School of Physical Education and Sport, University of São Paulo, São Paulo, Brazil
Aim. Although postexercise hypotension (PEH) has already been extensively demonstrated, the influence of exercise intensity on its magnitude and mechanisms is still controversial.
Methods. Twenty-three normotensive subjects were submitted to a control (45 minutes of rest) and 3 exercise sessions (cycle ergometer, 45 minutes at 30%, 50% and 75% of V.O2peak) to investigate the role of exercise intensity on PEH. Blood pressure (BP - auscultatory), heart rate (HR - ECG), and cardiac output (CO - CO2 rebreathing) were measured before and after the control and exercise sessions.

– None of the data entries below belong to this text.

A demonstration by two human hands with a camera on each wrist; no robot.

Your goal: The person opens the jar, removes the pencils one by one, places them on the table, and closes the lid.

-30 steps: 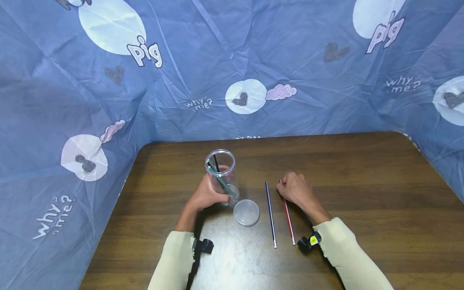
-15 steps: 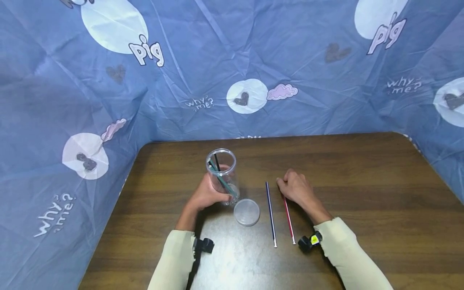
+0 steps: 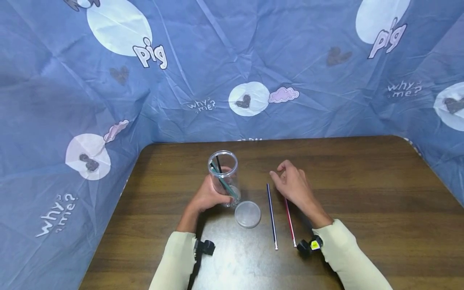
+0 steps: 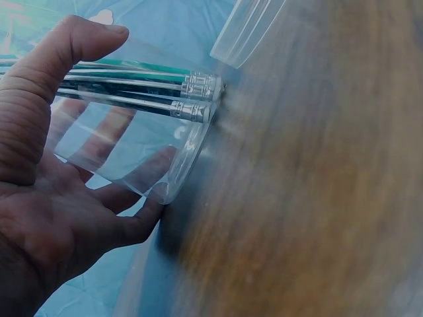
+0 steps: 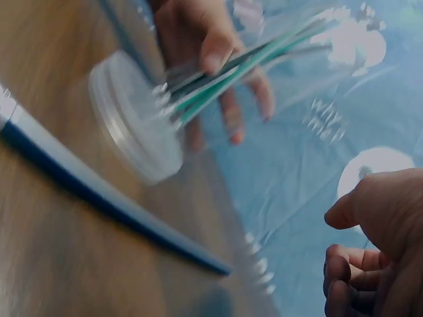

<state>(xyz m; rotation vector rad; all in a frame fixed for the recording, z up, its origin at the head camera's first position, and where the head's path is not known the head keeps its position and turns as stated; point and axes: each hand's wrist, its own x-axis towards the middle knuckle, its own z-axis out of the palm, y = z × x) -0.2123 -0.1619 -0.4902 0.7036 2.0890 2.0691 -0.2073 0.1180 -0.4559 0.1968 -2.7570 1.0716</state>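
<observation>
My left hand grips a clear plastic jar around its side, with the thumb across the front. Several green and dark pencils lean inside the jar; their metal ends rest at its base in the left wrist view. My right hand hovers over the far end of a red pencil, thumb and index finger apart, holding nothing. The other right fingers look bent in the right wrist view. A blue pencil lies just left of the red one. The red pencil's far end is hidden under the hand.
A round translucent lid lies on the wooden table, between the jar and the blue pencil. Behind the table hangs a blue printed cloth, which also runs along both sides.
My right hand has come off the red pencil's far end, and its thumb and index finger have spread leftward. The left hand keeps holding the jar in place.
</observation>
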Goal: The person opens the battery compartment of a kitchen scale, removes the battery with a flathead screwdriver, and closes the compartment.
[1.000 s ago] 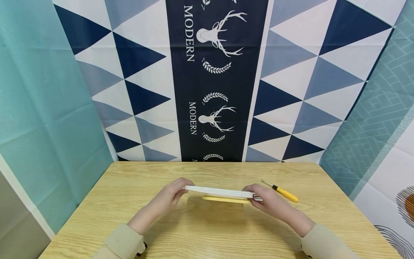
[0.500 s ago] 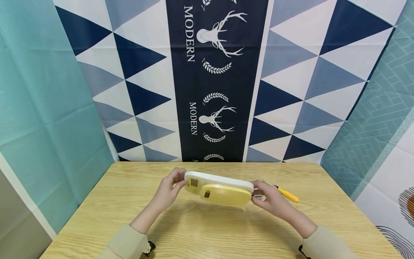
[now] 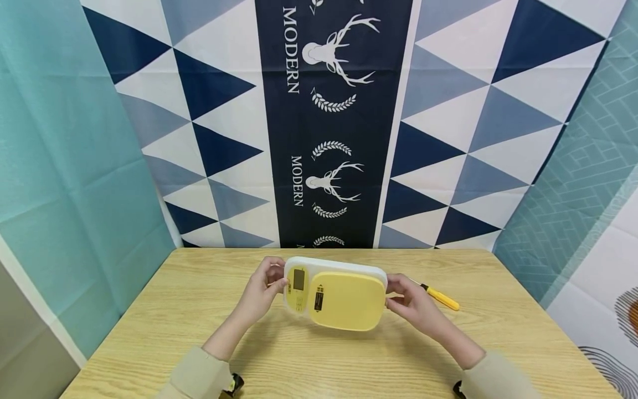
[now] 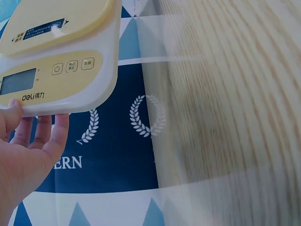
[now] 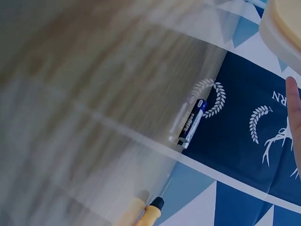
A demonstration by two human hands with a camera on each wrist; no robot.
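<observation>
A white kitchen scale [image 3: 346, 299] with a yellow weighing plate is held up above the wooden table, its face tilted toward the head camera. My left hand [image 3: 262, 288] grips the display end, thumb on the front edge and fingers behind. In the left wrist view the scale's display [image 4: 18, 82] looks blank beside several buttons. At the opposite end my right hand [image 3: 412, 303] holds the scale's edge between thumb and fingers. One finger [image 5: 294, 117] and the scale's corner [image 5: 281, 37] show in the right wrist view; the rest of that hand is out of frame.
A yellow-handled screwdriver [image 3: 441, 298] lies on the wooden table [image 3: 319, 366] to the right of my right hand. A battery [image 5: 192, 123] lies on the table in the right wrist view. Patterned cloth [image 3: 329, 122] hangs behind the table's far edge.
The scale has turned from nearly edge-on to showing its yellow face and display. My left hand has risen slightly with its end. The screwdriver has stayed in place.
</observation>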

Results. Systolic BP decreased significantly after exercise at 50% and 75% of V.O2peak. Diastolic BP increased significantly during the control session, did not change after exercise at 30% of V.O2peak, and decreased significantly after exercise at 50% and 75% of V.O2peak. This fall was greater and longer after more intense exercise. CO and systemic vascular resistance (SVR) responses were similar between sessions, CO increased whereas SVR decreased significantly. Stroke volume (SV) increased and heart rate (HR) decreased following control and exercise at 30% of V.O2peak whereas SV decreased and HR increased after exercise at 50% and 75% of V.O2peak.
Conclusion. PEH is greater and longer after more intense exercise. BP profile is followed by a decrease in SVR and an increase in CO, what was not influenced by previous exercise. The increase in CO is caused by an increase in SV after rest and low intensity exercise and by an increase in HR after moderate and more intense aerobic exercise.